- WORK REQUIRED
How do the lines below between the ones holding "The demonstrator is" and "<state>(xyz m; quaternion", inclusive, read? Give them again exactly, with no other lines.

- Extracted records
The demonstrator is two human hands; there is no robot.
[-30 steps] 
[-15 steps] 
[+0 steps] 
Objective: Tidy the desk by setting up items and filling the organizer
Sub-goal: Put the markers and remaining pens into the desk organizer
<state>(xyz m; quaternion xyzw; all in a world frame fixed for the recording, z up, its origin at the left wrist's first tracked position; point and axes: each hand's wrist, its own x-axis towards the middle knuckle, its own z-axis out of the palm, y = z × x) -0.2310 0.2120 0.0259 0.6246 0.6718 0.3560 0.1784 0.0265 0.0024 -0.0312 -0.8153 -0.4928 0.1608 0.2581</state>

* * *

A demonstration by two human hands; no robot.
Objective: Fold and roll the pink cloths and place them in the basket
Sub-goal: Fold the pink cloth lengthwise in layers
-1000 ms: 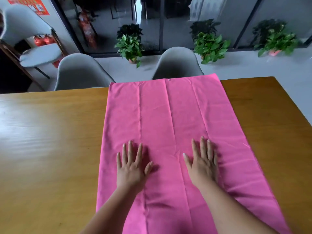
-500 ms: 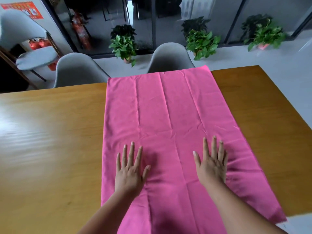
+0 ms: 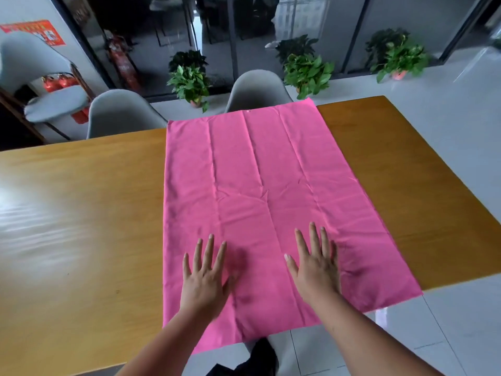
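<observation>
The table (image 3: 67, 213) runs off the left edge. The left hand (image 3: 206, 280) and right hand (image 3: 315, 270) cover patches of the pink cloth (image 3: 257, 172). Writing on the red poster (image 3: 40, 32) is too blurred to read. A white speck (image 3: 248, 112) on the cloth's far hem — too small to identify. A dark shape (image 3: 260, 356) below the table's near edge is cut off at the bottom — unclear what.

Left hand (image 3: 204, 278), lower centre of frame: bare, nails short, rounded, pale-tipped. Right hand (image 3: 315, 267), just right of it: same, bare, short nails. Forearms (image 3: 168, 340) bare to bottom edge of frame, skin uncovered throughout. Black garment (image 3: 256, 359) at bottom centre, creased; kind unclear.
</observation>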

- YOUR SOLUTION
The demonstrator is two human hands; there is no robot.
[-30 steps] 
[-15 steps] 
[+0 steps] 
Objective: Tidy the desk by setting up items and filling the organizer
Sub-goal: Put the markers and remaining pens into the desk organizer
<state>(xyz m; quaternion xyzw; all in a world frame fixed for the recording, z up, its origin at the left wrist's first tracked position; point and axes: each hand's wrist, its own x-axis towards the middle knuckle, its own z-axis out of the palm, y = z × x) -0.2310 0.2120 0.0259 0.6246 0.6718 0.3560 0.1784 0.0265 0.0024 -0.0312 -0.8153 -0.4928 0.1608 0.2581</state>

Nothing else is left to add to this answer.